If you haven’t seen or heard any of it,
leap straightaway to youtube to check out their
ruthless performances of “Ummon” and “Heavy
Road.” While
many of the Levitation Sessions have been filmed
in places like abandoned warehouses,
ampitheaters, and the desert, Slift looks to be
on what could be the set of Doctor Who
or Flash Gordon.
It’s actually CEMES, the French National
Center for Space Studies, in a site called “la
Boule” (the Bowl), and the gigantic retro future
contraption in the background is the top of an
old microscope.
The place produced what Slift called “an
astronomical level of reverb” to reckon with
during filming and recording.
Take-no-prisoners opener “Ummon,” the
title track from their most recent album, is
frankly jaw-dropping.
Man, these three guys put out a massive,
massive sound in that old rocket ship.
Drummer Canek Flores and bass player Rémi
Fossat
lay down an airtight, mega-propulsive groove,
while guitarist and vocalist Jean Fossat is
simply an unstoppable force, playing guitar and
singing as if his very life depended on it.
Jean and Rémi
are brothers, and play a matching set of white
Gibson SG guitar and bass.
Jean was once asked how he’d describe
their live shows, and he responded:
“BrRRRrrrRrRrRRAAaAAaaaaaaafffffffffZZZZzzzzzzzZzzzzziziIIII
ziiiiiiiiiiiiiiiiiiiiWooOOOOOOoooooooooooopppppppppppZZZZZzzzz
GrrrrrrrrrrrrrrrrRRrrrrrrrrrrrrrrrUUuuuuuuuuuuu.
bbbrrrrr brrrrrrr.
brrrrrrrrrrr.
FuuuuUUUuuuuuZZZZzzzzzzzzzzCRRSHHH
HHHHHHHHHHHHHHhhhHHH
!”
I can pretty much concur.
That
they
keep up this level of energy and intensity for
eight tracks totaling an hour and 15 minutes, is
a credit to them.
You more than get your money’s worth, and
they leave the impression they could keep going
and going, if the planetary scientists next door
can handle all the aggression and the titanic
racket.
Slift
burns
on with the flaming “Thousand Helmets of Gold.”

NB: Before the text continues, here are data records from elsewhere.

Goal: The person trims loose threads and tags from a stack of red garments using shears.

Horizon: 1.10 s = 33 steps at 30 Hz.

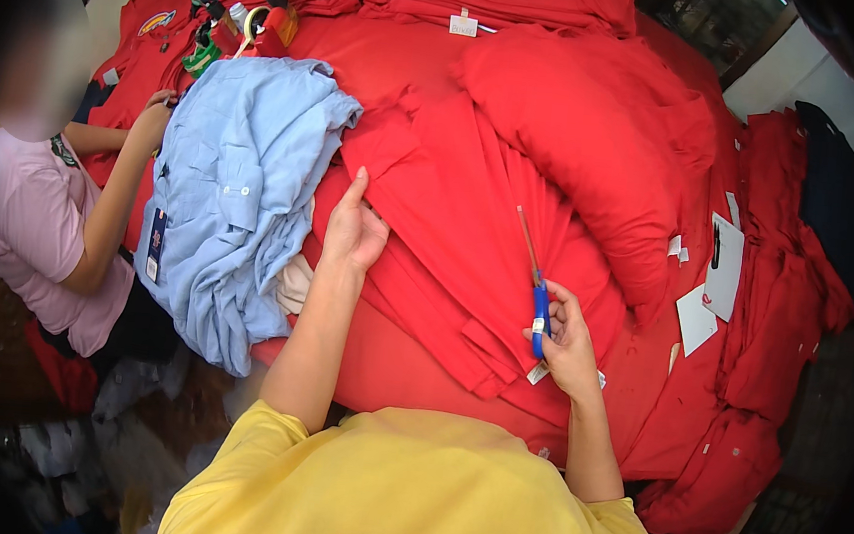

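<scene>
A broad spread of red garments (461, 220) lies folded and layered in front of me. My left hand (354, 236) rests at their left edge, palm turned up, thumb raised and fingers apart; nothing shows in it. In my right hand (571, 349) is a slim tool (540, 321) with a blue handle and a long, narrow, brownish metal blade. Its tip points away from me over the red cloth. Whether it has one blade or two cannot be made out. Small white labels (538, 373) show on the cloth by that hand.
Left of me a light blue shirt pile (242, 192) stands beside a person in a pink shirt (50, 217). Tapes and small tools (250, 27) sit behind it. A plump red heap (588, 129) lies ahead. White papers (723, 265) and more red clothes (774, 324) are at right.
</scene>
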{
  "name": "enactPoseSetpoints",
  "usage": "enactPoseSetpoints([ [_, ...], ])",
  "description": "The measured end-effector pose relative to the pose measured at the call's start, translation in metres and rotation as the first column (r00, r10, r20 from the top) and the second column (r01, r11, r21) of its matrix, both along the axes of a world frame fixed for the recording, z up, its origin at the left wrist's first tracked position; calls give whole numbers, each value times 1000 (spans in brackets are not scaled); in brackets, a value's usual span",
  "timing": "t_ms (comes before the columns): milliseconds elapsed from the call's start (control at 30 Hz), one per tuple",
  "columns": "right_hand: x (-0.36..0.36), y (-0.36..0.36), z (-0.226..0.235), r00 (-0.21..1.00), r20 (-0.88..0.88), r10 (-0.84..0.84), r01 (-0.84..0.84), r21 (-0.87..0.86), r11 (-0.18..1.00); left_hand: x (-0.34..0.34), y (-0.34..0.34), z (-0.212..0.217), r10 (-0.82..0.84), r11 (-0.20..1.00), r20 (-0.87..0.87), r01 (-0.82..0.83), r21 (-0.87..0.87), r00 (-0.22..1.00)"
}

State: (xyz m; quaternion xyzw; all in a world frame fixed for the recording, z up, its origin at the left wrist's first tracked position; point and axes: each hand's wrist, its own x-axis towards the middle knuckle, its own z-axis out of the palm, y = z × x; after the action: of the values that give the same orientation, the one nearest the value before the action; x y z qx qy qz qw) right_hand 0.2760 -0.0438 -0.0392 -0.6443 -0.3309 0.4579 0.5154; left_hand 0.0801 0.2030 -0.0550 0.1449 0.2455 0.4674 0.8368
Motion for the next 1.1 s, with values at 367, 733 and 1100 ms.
enactPoseSetpoints([
  [367,-10,42,61,702,695,-152,-105,312,944,-12,-2,13,9,956,-201,51,290,979],
  [733,-42,82,23,728,674,130,-319,164,934,-11,-18,38,8,946,-273,81,313,962],
  [1100,-1,14,23,990,-105,-95,120,269,956,-34,1,23,886,440,-459,192,877,69],
])
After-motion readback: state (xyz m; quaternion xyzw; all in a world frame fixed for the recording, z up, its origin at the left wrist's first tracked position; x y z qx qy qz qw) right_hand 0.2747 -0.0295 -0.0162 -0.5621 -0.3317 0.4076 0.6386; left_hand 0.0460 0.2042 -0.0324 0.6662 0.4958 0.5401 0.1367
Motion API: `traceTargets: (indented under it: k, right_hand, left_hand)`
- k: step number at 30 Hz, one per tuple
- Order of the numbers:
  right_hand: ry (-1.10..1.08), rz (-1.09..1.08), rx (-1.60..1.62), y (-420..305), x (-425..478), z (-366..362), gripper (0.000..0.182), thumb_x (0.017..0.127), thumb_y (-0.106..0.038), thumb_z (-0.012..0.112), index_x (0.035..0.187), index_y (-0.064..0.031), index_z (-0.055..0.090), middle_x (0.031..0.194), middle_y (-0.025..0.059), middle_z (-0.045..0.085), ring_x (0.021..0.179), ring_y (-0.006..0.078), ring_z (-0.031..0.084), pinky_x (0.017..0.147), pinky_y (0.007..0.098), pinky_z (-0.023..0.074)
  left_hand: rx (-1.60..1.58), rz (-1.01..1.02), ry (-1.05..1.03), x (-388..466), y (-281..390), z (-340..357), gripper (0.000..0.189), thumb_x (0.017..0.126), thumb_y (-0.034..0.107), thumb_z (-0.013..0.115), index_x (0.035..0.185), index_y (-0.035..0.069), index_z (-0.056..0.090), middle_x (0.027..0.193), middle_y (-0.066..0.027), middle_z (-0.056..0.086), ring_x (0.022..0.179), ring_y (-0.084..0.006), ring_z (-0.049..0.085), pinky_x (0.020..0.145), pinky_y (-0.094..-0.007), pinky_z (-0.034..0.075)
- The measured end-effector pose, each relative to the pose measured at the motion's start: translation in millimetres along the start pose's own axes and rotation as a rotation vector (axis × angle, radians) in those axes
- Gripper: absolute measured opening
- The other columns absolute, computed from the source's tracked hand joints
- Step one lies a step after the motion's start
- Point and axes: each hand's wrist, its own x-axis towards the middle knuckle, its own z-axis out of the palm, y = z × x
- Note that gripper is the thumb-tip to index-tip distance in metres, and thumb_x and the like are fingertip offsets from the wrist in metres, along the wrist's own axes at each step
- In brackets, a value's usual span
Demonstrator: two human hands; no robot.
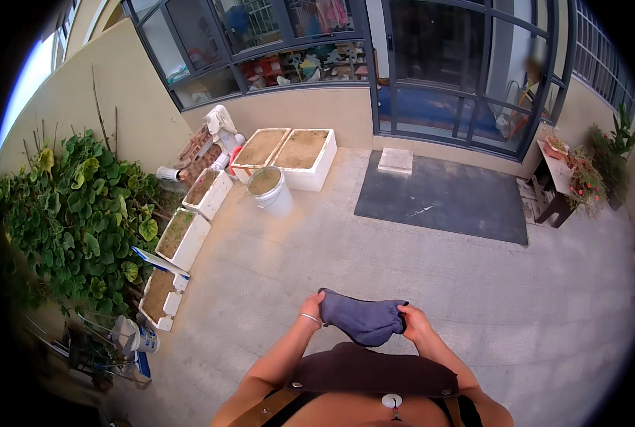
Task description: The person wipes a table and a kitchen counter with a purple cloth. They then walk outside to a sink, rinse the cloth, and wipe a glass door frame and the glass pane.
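Note:
A blue-grey piece of cloth with dark edging (361, 318) is stretched between my two hands, in front of my chest. My left hand (312, 309) grips its left end and wears a thin pale bracelet at the wrist. The right end is pinched in my right hand (415, 322). Between them the cloth sags and bunches a little towards its lower right. Just below it lies the top of the dark brown apron (371, 368) that I wear, with metal studs and tan straps.
White foam planters (302, 158) with soil and a white bucket (273, 200) stand at the upper left. Leafy plants (82, 213) line the left wall. A dark mat (440, 197) lies before the glass door (435, 69). A small table (556, 173) holds potted plants at right.

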Motion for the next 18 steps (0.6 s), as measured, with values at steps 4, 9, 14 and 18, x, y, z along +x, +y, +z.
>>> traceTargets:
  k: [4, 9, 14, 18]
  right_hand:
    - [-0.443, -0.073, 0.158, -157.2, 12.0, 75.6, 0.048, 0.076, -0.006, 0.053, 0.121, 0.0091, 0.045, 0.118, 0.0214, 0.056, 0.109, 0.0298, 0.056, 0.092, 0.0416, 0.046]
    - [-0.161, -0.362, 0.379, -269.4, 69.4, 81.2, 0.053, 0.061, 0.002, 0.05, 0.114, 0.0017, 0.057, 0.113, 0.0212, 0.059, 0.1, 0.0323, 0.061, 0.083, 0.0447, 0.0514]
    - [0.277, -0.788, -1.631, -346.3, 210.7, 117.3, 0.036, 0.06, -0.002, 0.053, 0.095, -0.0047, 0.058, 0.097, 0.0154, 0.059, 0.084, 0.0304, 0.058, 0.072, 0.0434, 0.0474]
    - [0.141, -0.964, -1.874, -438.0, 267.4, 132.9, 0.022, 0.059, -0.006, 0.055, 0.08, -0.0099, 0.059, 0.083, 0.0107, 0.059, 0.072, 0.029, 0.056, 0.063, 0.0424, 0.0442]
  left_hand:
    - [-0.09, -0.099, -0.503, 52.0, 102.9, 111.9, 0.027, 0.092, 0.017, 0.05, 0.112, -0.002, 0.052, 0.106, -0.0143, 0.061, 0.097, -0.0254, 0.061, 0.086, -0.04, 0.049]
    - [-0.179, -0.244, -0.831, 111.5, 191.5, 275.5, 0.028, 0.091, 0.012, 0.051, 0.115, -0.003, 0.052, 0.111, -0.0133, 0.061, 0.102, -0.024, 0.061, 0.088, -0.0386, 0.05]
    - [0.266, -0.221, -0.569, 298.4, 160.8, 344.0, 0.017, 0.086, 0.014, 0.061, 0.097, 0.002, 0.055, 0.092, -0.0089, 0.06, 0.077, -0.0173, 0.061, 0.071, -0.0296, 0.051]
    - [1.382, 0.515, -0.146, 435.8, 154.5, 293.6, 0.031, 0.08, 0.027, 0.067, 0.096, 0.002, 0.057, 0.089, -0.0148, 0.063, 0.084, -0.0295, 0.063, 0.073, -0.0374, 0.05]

They’re also masters of light and shade,
and of combining a galloping rhythm track with
Jean Fossat’s killer guitar playing, reminiscent
of Zep’s “Achilles’ Last Stand.”
That
light
and shade is on full display on Ummon’s suite
“Citadel on a Satellite,” here expanded out to
fifteen glorious minutes, and a real highlight.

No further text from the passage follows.